“No— way. I am not going to spend my night in a place only reserved for the dead.”
“It’s not that bad! I’ve been there at night before. At most, it’s just a bit dirty.”
“Why would I want to stay the night somewhere dirty?”
“Also dark.”
“Okay… Why would I want to stay the night somewhere dark and dirty?”
“To be fair, you already sleep in darkness so—”
“Yeah well, whatever, I just don’t see the appeal in a sleepover with corpses.”
“It’s not about the appeal, it’s about the experience! Ya know… you can tell your kids and your kid’s kids about the night you spent in a graveyard. Live your life for once, Olivia. It’s in your freaking name!”
“Molly… is this really that important to you that we do this?”
“Yes, I wanna do something fun and exciting for once!”
“Ohh my-lanta, okay! You win! Are you happy now? Can you maybe take that excitement down a couple clicks?”
“Eee! Yay! You won’t regret it I promise. I can’t promise you’ll love it, but you certainly won’t regret it.”

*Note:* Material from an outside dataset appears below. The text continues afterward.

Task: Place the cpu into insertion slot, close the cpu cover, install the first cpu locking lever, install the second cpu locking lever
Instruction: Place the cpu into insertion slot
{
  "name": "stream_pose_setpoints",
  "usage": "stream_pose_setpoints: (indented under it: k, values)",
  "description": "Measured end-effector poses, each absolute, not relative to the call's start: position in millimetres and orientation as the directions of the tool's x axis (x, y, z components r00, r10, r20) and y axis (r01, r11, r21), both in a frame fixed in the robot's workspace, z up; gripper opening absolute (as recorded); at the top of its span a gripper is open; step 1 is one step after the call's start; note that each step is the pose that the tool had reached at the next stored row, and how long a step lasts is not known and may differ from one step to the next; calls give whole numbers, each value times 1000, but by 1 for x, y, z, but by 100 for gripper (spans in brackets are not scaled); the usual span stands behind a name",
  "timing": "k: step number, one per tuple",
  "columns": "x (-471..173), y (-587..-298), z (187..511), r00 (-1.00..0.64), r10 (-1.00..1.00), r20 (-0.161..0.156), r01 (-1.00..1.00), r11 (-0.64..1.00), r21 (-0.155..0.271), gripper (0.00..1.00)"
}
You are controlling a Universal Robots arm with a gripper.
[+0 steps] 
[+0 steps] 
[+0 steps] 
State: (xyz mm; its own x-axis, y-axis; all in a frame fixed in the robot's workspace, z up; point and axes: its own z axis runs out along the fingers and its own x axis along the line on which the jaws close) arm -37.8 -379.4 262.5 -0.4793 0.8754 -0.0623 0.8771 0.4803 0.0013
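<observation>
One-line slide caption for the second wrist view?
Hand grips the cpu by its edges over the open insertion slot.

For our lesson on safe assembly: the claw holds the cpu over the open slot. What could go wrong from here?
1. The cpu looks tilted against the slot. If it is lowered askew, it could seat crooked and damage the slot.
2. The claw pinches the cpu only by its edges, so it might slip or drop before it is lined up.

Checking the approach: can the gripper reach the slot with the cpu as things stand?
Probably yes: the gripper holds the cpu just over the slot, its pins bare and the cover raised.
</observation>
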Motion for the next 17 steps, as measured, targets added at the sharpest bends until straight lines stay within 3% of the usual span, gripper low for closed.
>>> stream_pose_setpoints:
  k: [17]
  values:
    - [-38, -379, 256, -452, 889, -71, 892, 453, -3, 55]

I’ve seen Molly this happy before, but that was usually when she’s had a few shots or when she has a beer in hand. That was Molly, party girl extraordinaire. Exceptionally fun at parties and an incredible friend to have, one that has really got me through plenty of rough times. She just doesn’t know when to chill out for a moment and relax, preferably without the numbing haze of alcohol. We don’t have as much in common as one would think two best-friends should, but we simply just get each other.
I’m not one for partying much or drinking for the sake of getting drunk, I’m more the one to have a glass of wine for dinner or to sit down with one and read during a cozy night in. Don’t get me wrong, I still love her to death and I’ll be by her side no matter what is going down. Honestly, this is more on my side of stuff I like to do since we won’t be going to a party and alcohol won’t be involved. Just a lot of dead people buried only feet beneath us, in the dark, just the two of us. Why did I agree to this again? Oh right… love, and all that.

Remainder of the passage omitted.